It's never too early to learn to meet deadlines

February 24, 2011|Lisa Prejean

"Do you have any homework?"

After hearing my daughter answer that question in the negative night after night, I should have reconsidered my words.

Perhaps I should have asked if any projects were due in the near future, but this didn't occur to me until she admitted that very fact.

"Mom, my history notebook is due. I don't know how I'm going to get it done."

My questions suddenly became much more specific. Her answers were quite telling.

I asked what was due. She said about 25 pages of illustrations.

I asked when these were due. She said in a few days.

Then I asked when this project was assigned. She admitted: A few weeks ago.

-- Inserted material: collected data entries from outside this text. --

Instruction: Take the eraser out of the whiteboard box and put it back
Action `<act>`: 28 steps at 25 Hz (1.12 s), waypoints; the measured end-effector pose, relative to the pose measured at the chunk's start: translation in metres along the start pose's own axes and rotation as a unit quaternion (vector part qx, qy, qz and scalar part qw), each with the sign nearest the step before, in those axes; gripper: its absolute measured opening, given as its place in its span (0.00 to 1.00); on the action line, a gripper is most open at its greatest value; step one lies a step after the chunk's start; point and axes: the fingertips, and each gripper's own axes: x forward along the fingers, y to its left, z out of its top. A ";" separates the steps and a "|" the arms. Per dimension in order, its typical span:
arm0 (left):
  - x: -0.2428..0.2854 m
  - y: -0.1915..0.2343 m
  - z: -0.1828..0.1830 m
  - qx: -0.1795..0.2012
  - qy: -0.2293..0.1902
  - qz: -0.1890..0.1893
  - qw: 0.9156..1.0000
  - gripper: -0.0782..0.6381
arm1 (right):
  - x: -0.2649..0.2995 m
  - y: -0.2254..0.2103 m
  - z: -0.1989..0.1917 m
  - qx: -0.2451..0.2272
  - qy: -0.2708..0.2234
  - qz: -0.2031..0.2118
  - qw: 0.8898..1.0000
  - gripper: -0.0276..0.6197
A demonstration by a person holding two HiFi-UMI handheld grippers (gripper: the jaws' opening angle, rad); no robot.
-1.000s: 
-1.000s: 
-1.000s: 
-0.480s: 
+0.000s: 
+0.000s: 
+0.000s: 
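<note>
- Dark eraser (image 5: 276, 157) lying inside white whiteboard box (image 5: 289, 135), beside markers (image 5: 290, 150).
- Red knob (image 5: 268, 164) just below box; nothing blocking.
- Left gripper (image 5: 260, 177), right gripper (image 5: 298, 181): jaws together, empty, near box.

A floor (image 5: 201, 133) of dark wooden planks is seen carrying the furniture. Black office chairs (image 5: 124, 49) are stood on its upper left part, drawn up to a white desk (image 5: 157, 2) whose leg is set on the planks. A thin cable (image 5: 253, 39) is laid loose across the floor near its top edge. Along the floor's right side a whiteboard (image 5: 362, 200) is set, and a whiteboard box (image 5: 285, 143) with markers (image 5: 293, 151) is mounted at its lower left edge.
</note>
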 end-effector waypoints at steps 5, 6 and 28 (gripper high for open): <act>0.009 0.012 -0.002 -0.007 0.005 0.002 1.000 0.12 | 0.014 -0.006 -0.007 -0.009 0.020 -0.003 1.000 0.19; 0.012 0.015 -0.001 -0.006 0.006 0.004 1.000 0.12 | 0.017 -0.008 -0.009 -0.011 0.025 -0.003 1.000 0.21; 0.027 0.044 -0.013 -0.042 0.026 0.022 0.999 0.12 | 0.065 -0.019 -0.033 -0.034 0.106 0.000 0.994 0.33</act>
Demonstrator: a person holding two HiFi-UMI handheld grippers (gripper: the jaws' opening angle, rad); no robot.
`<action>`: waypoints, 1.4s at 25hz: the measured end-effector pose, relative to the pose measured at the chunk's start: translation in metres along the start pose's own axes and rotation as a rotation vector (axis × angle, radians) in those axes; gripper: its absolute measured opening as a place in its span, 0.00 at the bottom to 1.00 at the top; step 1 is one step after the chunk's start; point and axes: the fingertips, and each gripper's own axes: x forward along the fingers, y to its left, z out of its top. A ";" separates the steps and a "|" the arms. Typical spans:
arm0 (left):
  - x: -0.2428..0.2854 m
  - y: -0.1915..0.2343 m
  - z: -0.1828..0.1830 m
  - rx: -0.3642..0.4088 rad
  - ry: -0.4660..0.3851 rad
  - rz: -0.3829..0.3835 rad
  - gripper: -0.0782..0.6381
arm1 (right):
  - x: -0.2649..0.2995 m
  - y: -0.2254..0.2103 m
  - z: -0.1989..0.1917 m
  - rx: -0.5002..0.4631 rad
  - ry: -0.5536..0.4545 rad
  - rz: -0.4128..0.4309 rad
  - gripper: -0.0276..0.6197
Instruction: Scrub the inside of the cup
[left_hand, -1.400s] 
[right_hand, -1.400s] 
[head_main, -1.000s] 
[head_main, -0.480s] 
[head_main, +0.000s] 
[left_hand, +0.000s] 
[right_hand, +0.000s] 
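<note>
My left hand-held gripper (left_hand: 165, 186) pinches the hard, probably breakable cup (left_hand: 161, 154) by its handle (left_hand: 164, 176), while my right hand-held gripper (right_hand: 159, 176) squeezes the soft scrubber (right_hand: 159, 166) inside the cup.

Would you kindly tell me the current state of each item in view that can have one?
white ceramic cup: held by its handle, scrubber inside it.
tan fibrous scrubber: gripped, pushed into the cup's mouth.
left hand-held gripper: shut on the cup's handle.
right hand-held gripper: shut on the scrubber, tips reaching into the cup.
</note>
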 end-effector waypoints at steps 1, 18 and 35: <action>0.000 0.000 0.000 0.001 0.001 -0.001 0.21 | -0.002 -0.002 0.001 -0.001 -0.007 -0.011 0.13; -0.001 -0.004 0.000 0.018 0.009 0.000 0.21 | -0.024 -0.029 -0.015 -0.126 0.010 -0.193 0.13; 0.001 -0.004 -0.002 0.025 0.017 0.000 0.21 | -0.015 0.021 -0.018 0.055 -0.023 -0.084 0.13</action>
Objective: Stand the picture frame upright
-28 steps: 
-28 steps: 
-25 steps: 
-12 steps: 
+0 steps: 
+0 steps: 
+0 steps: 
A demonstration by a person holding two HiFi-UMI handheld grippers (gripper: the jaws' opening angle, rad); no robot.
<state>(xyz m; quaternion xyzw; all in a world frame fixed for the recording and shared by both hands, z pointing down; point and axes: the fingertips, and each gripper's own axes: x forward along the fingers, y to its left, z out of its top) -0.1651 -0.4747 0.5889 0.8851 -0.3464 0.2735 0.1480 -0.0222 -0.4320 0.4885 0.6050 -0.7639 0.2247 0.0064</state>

Since the due date was "so far" in the future, she figured she had plenty of time to complete the work. However, because she waited so long to start the project, she ran into a few problems. She was down to the wire working on the project, and the days leading up to the deadline were hectic. She had a test in almost every subject. It was the end of basketball season, and we had two tournaments. Then, she got sick and didn't feel like doing the work.

She wasn't able to fully enjoy the project, but she did learn from the process. Her father and I both talked to her about the importance of finishing assignments as they are given so that the work can be spread out over a longer course of time.

Do we think it won't happen again? Mmmm ... there's no guarantee. Some adults struggle in this area, so why would be expect a 12-year-old to be able to manage long-term projects?

Part of the problem people have with meeting deadlines is that deadlines are set by outside forces. Deadlines can take the leisure out of an activity and make it seem more like work.

My son was lamenting this very fact during a snow day last Tuesday when he was working on a watercolor painting for a fine arts competition.

"I really like painting, but not when I'm feeling pressured to get a project done," he said.

I tried to explain that deadlines are important because they help us stay focused and get things done. I thought I had done an adequate job on the explanation.

He looked at me and said, "Mom, I want to go shovel some driveways."

His friends love the snow. They get off school, and they make extra money by shoveling their neighbors' driveways.

"No shoveling driveways today, son," I said. "You need to paint."

 A slow smile spread across his face as he glanced in my direction.

"Mom, most parents would say, ‘You need to get a job!' You say, ‘Finish that project.'"

He laughed because he knows I'm trying to prepare him for the future when finishing a long-term project will prove beneficial.

Meeting deadlines is just part of that process.